> _What you have to do_: Please restate each entry word for word and leave the pictures out.

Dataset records
════
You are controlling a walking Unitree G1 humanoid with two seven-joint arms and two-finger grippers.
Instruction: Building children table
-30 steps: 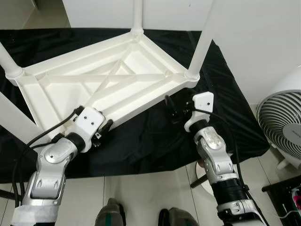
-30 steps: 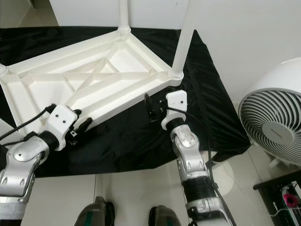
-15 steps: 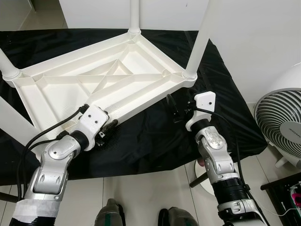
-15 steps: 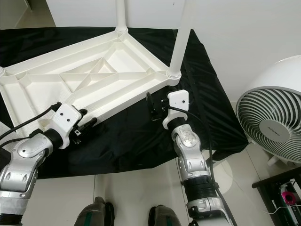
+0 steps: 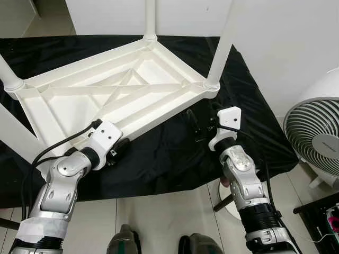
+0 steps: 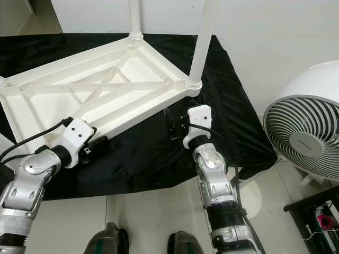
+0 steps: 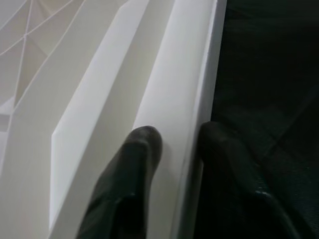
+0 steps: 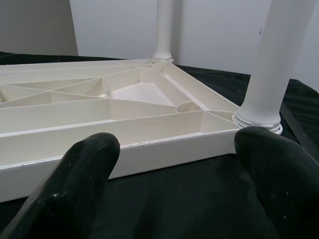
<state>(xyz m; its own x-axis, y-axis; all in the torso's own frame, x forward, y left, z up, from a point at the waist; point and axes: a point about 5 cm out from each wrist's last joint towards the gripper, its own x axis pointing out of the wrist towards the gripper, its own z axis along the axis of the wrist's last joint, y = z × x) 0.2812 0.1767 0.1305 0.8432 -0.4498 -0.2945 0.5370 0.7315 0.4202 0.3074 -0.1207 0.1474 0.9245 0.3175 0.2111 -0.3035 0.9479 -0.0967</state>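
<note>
Overhead, from the head camera, a white table lies upside down on a black cloth, its legs standing up at the corners. The left gripper sits at the table's near rim, while the right gripper hangs just off the near right corner, over bare cloth. A white fan stands on the floor well apart, beyond the right arm.

Closer in, the left wrist view shows what the head camera hides: one black finger lies inside the rim and the other outside it, the pair pinching the thin white edge between them.

Likewise, the right wrist view shows its fingers spread wide with nothing between them; the table's rim and a corner leg stand just ahead of the tips.
</note>
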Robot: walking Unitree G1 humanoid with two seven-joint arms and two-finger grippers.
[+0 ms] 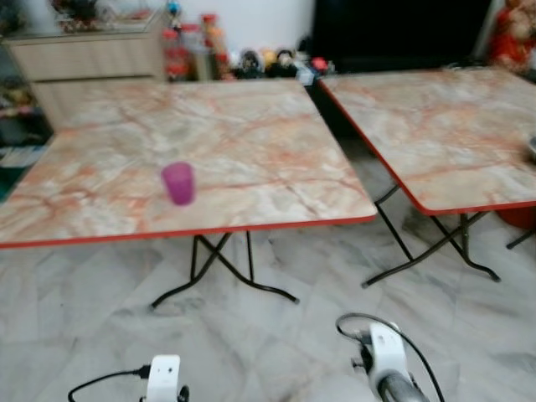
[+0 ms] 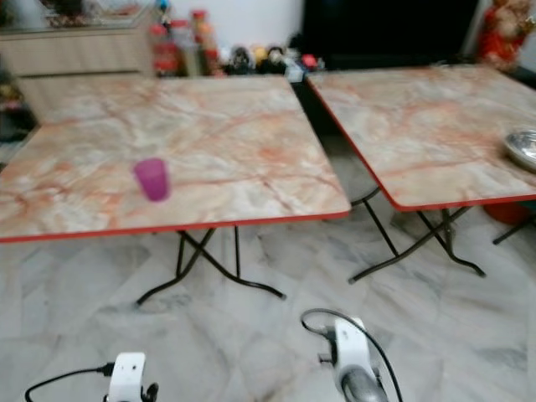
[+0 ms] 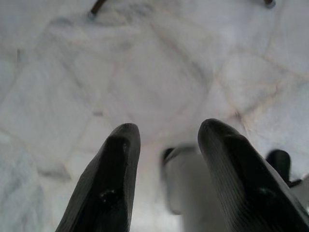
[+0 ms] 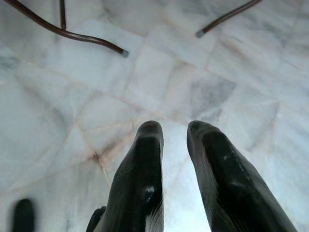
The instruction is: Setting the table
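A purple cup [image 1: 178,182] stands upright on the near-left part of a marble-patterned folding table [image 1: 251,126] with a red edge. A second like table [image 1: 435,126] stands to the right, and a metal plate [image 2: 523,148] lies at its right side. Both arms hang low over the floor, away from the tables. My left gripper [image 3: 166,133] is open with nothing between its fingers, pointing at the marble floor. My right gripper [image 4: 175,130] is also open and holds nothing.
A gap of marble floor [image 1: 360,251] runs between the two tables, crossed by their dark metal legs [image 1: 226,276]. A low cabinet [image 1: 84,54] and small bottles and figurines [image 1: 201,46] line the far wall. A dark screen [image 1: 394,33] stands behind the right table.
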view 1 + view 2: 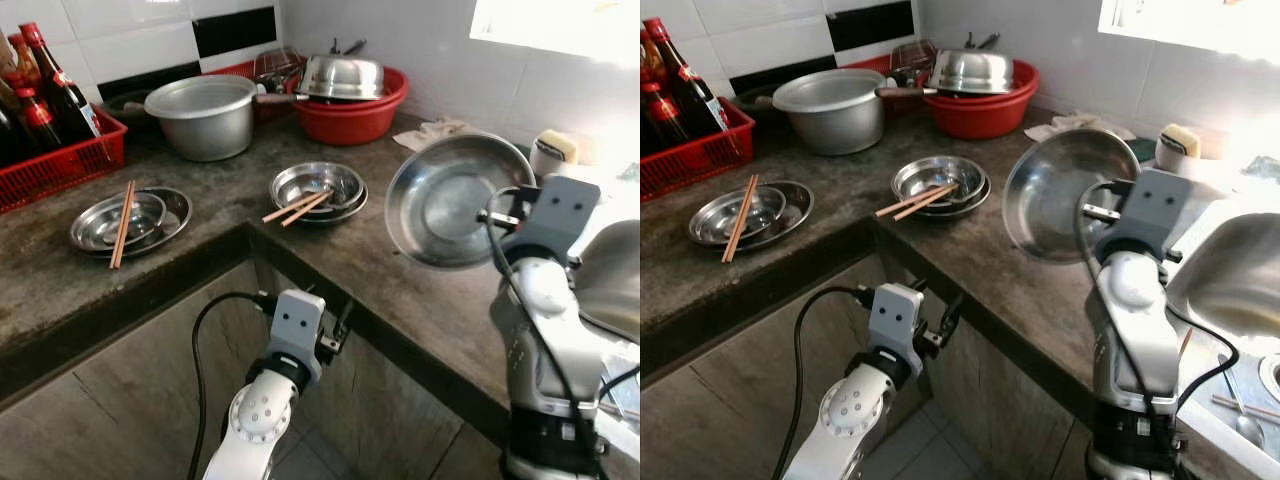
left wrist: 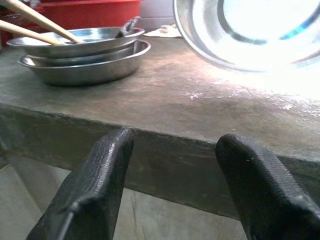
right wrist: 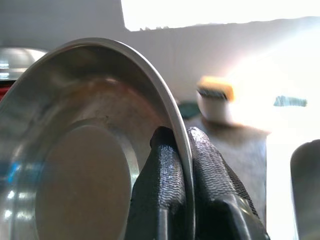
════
> _Task solution_:
You are controlling a walking Unitree G1 humanoid with two seven-joint arms and two-finger grippers.
Instruction: Building children table
-30 steps: 
-30 steps: 
-15 steps: 
-15 steps: 
+0 steps: 
+0 steps: 
+0 steps: 
+0 steps: 
<state>(xyz m; its own x-axis, y-axis; all in the torso's own frame, x forward, y left, z up, from a point at the waist; point and axes: a point about 5 cm out from each wrist's last joint towards the gripper, its own x axis pointing out of the wrist towards the gripper, its own z axis along the axis of the wrist's last joint, y = z × x) 0.2812 0.1767 0.1305 0.8432 -0.4498 -0.2945 0.5370 0.7315 0.4202 0.3074 -0.1207 0.1474 0.9245 0.3175 0.2111 -0.3035 0.9479 -0.0967</state>
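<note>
Overhead, from the head camera, a white table lies upside down on a black cloth, its legs standing up at the corners. The left gripper sits at the table's near rim, while the right gripper hangs just off the near right corner, over bare cloth. A white fan stands on the floor well apart, beyond the right arm.

Closer in, the left wrist view shows what the head camera hides: one black finger lies inside the rim and the other outside it, the pair pinching the thin white edge between them.

Likewise, the right wrist view shows its fingers spread wide with nothing between them; the table's rim and a corner leg stand just ahead of the tips.
</note>
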Robot: walking Unitree G1 humanoid with two seven-joint arms and two-finger grippers.
[+0 ms] 
[+0 ms] 
[+0 ms] 
[+0 ms] 
The instruction is: Setting the table
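A purple cup [image 1: 178,182] stands upright on the near-left part of a marble-patterned folding table [image 1: 251,126] with a red edge. A second like table [image 1: 435,126] stands to the right, and a metal plate [image 2: 523,148] lies at its right side. Both arms hang low over the floor, away from the tables. My left gripper [image 3: 166,133] is open with nothing between its fingers, pointing at the marble floor. My right gripper [image 4: 175,130] is also open and holds nothing.
A gap of marble floor [image 1: 360,251] runs between the two tables, crossed by their dark metal legs [image 1: 226,276]. A low cabinet [image 1: 84,54] and small bottles and figurines [image 1: 201,46] line the far wall. A dark screen [image 1: 394,33] stands behind the right table.
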view 1 + view 2: 
left wrist: 
right wrist: 

This finishes the output.